Selon Mirò, « l’œuvre de Picasso a été un bilan, une révision de toute l’histoire de l’art, en fin de compte une analyse. Il nous a permis, à nous qui venions après lui, de trouver les portes ouvertes. » Le légendaire Picasso est pourtant devenu, au fil du temps, une sorte de mythe, au détriment de la connaissance de son œuvre. Il est l’artiste dont le nom est synonyme, pour le public, de ce que l’art moderne a de plus démesuré, dont l’œuvre n’en finit pas de réserver des surprises et d’exiger de nouvelles interprétations.
Le personnage intrigue, l’œuvre divise, l’engagement politique prend le pas un temps sur l’engagement esthétique. Picasso, travailleur infatigable, à la personnalité complexe, a fait couler beaucoup d’encre et a aussi été l’objet de beaucoup d’a priori. On admire ou on rejette, c’est selon, sa pensée, son esthétique, sa métaphysique, qui sont de l’ordre de l’insurrection. Son caractère énigmatique a participé à la construction de sa légende, bien au-delà de son œuvre. Malraux ne disait-il pas, à son sujet, « j’ai connu Picasso, mais je n’ai pas connu Pablo » ? Michel Leiris, dans le catalogue de l’exposition de la dation (Grand Palais, 1979) – qui devait aboutir à l’ouverture du musée en 1985 –, écrivait sur le peintre : « Une erreur que certains n’hésitent pas à commettre consiste à appliquer à Picasso, dans un sens assez particulier, la vieille notion antinomique du beau et du laid, opposés comme le jour et la nuit. […] Sous prétexte que Picasso s’est insurgé contre les canons académiques, on le loue de s’être attaqué à l’antique beauté, fade, froide et idiote comme une nymphe de square, et d’avoir inventé des formes inquiétantes et monstrueuses. […]

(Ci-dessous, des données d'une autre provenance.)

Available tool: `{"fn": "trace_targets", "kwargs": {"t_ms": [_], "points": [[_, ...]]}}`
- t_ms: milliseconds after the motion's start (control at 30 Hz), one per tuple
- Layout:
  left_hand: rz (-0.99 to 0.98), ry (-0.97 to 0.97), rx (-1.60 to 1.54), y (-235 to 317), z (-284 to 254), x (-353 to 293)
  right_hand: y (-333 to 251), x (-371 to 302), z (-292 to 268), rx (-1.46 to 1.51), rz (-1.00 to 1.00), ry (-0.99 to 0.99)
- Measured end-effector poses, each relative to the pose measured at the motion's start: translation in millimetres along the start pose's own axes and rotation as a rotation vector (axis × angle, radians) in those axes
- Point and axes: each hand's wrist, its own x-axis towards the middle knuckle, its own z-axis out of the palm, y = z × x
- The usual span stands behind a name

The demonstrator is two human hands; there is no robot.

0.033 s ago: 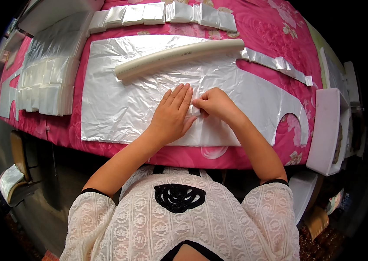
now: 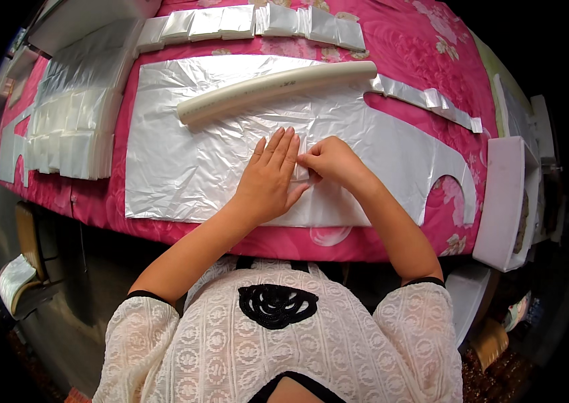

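Pressing silvery film (image 2: 183, 168) with flat left hand (image 2: 267, 180); pinching white fold (image 2: 301, 173) in right hand (image 2: 331, 161). Could tear film or roll tube (image 2: 277, 88) by overpulling.

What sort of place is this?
Maybe a room at home used for handwork, though I can't be sure. A pink flowered cloth is spread out, with a big silvery plastic sheet on it and neat stacks of folded plastic beside that.
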Motion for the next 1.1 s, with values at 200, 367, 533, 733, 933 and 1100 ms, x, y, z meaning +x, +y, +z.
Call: {"fn": "trace_targets", "kwargs": {"t_ms": [200,367,533,733,933,1100], "points": [[-0.161,-0.098,0.053,-2,25,-3,6,-8,12,-0.085,-0.054,0.154],[-0.169,-0.127,0.053,-3,23,-2,-4,-36,19,-0.590,-0.174,0.375],[-0.157,-0.046,-0.088,-6,15,-13,-15,-51,14,-0.802,-0.229,0.376],[-0.605,-0.362,-0.874,-4,-53,-75,0,3,44,-0.674,-0.777,0.430],[-1.194,-0.317,-1.341,-15,-59,-170,-19,-10,120,-0.524,-0.675,0.287],[-1.354,0.001,-1.496,1,-60,-176,-38,-52,189,-0.321,-0.767,-0.142]]}}
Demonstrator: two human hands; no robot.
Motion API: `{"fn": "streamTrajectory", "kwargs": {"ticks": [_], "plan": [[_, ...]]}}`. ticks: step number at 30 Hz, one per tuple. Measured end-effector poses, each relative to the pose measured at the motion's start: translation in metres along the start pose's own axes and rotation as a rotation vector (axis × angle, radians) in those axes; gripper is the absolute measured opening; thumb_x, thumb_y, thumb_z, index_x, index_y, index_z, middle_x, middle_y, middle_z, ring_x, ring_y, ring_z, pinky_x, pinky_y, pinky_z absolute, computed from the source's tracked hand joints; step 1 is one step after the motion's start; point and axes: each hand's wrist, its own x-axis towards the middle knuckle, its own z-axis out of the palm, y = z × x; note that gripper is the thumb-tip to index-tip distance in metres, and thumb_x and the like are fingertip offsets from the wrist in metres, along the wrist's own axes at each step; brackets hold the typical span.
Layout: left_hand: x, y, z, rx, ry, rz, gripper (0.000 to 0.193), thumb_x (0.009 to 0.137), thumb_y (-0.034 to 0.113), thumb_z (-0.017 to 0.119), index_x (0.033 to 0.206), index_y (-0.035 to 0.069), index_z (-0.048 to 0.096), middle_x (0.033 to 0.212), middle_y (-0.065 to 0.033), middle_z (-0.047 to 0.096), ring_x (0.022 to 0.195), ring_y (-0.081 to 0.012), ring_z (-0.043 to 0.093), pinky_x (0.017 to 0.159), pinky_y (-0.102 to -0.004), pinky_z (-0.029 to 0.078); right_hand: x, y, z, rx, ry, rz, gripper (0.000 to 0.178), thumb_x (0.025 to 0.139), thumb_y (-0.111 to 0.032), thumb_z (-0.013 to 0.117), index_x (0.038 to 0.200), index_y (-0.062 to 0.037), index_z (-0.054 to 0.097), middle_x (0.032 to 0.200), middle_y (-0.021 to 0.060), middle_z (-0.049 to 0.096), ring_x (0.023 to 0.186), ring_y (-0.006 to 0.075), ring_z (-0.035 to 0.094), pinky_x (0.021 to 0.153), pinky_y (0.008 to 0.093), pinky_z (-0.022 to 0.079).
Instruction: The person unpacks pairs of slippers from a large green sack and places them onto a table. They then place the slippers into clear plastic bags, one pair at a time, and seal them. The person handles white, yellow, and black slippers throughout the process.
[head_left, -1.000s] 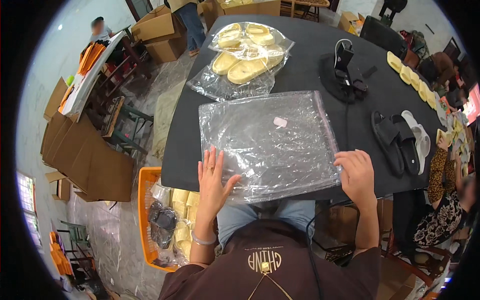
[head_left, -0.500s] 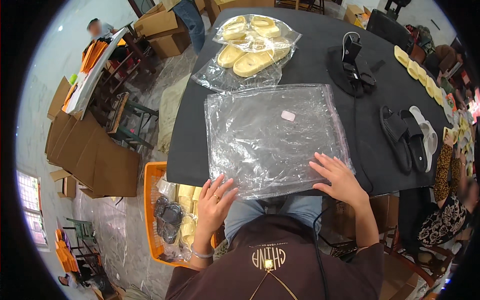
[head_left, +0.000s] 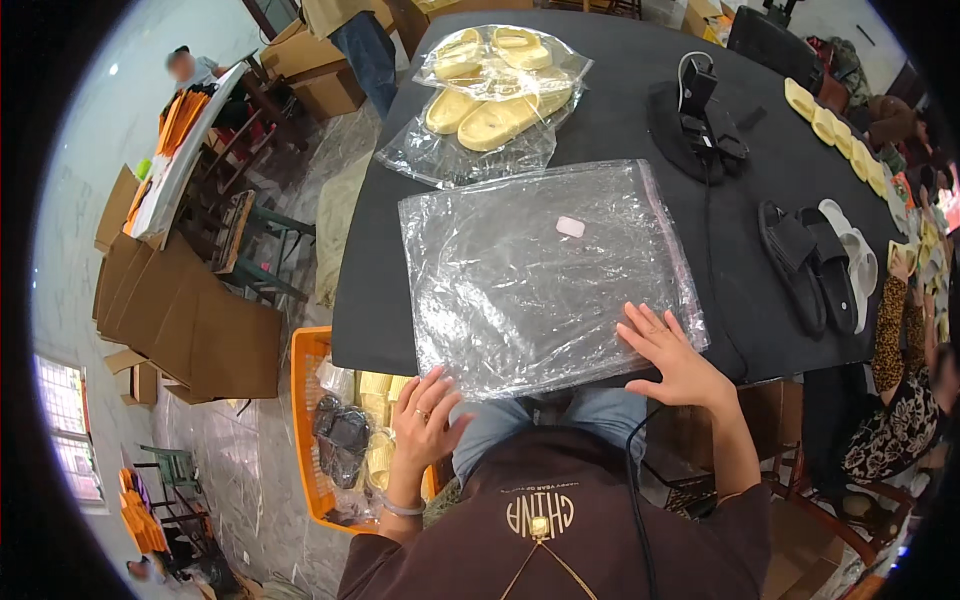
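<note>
A stack of clear plastic bags (head_left: 530, 270) lies on the black table in front of me, with a small pale pink label (head_left: 571, 227) showing on it. My right hand (head_left: 672, 355) rests with fingers spread on the lower right part of the bags. At their lower left corner is my left hand (head_left: 428, 415), its fingers apart and holding nothing. Beyond the bags lie pale yellow slippers (head_left: 495, 122) in clear plastic. To the right are a pair of black slippers (head_left: 795, 262) and a white slipper (head_left: 858, 265).
An orange basket (head_left: 302, 430) of wrapped slippers stands below the table's left edge. A black device with a cable (head_left: 705, 145) sits on the table. Yellow slippers (head_left: 833, 135) line the far right edge. Another person's arm (head_left: 890, 325) is at right.
The bag stack has turned slightly and its upper edge has shifted a little left. My left hand has slid slightly down toward the table edge; the right has barely moved.
</note>
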Motion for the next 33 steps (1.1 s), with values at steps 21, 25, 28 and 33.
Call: {"fn": "streamTrajectory", "kwargs": {"ticks": [21, 25, 28, 33], "plan": [[0.027, 0.013, -0.001, -0.001, -0.048, -0.1, 0.043, 0.075, 0.014, 0.073, 0.116, 0.01, 0.062, 0.123, -0.0095, 0.059, 0.117, -0.0275, 0.053, 0.095, -0.0404, 0.038, 0.003, 0.0, 0.007, -0.23, 0.264, -0.015, 0.047, 0.08, -0.021, 0.067, 0.124, -0.0103, 0.056, 0.135, 0.0078, 0.05, 0.122, 0.0255, 0.048, 0.104, 0.0462, 0.034], [0.021, 0.007, 0.002, -0.124, 0.043, -0.279, 0.035, 0.081, 0.014, 0.068, 0.114, 0.005, 0.061, 0.123, -0.0135, 0.058, 0.113, -0.0278, 0.055, 0.092, -0.0384, 0.041, 0.013, -0.015, -0.02, -0.174, 0.341, -0.082, 0.041, 0.081, -0.017, 0.066, 0.12, -0.0092, 0.058, 0.13, 0.0081, 0.054, 0.119, 0.0255, 0.051, 0.103, 0.0443, 0.035], [0.078, 0.018, -0.018, 0.019, 0.059, -0.293, 0.03, 0.084, 0.012, 0.064, 0.112, 0.003, 0.062, 0.122, -0.0161, 0.057, 0.114, -0.0285, 0.055, 0.091, -0.0381, 0.043, 0.043, -0.03, -0.039, -0.089, 0.512, -0.134, 0.035, 0.082, -0.013, 0.064, 0.116, -0.0082, 0.061, 0.125, 0.0072, 0.058, 0.115, 0.0249, 0.053, 0.099, 0.0434, 0.037], [0.113, 0.003, 0.035, 0.237, -0.042, -0.228, 0.046, 0.092, 0.024, 0.053, 0.131, 0.002, 0.047, 0.138, -0.0189, 0.043, 0.131, -0.0323, 0.038, 0.103, -0.044, 0.033, 0.13, -0.059, -0.013, -0.122, 0.679, -0.181, 0.032, 0.085, -0.016, 0.06, 0.116, -0.008, 0.06, 0.123, 0.0086, 0.057, 0.101, 0.0269, 0.056, 0.087, 0.0414, 0.042]]}}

Des membres humains, des têtes humaines, des paysages humains, des animaux humains situés dans une ambiance humaine, voilà ce qu’en définitive et en dépit de certaines apparences, on trouve chez Picasso. Jamais jusqu’à lui l’homme n’avait aussi fortement affirmé, dans le domaine artistique, ce qui fait sa nature et son humanité.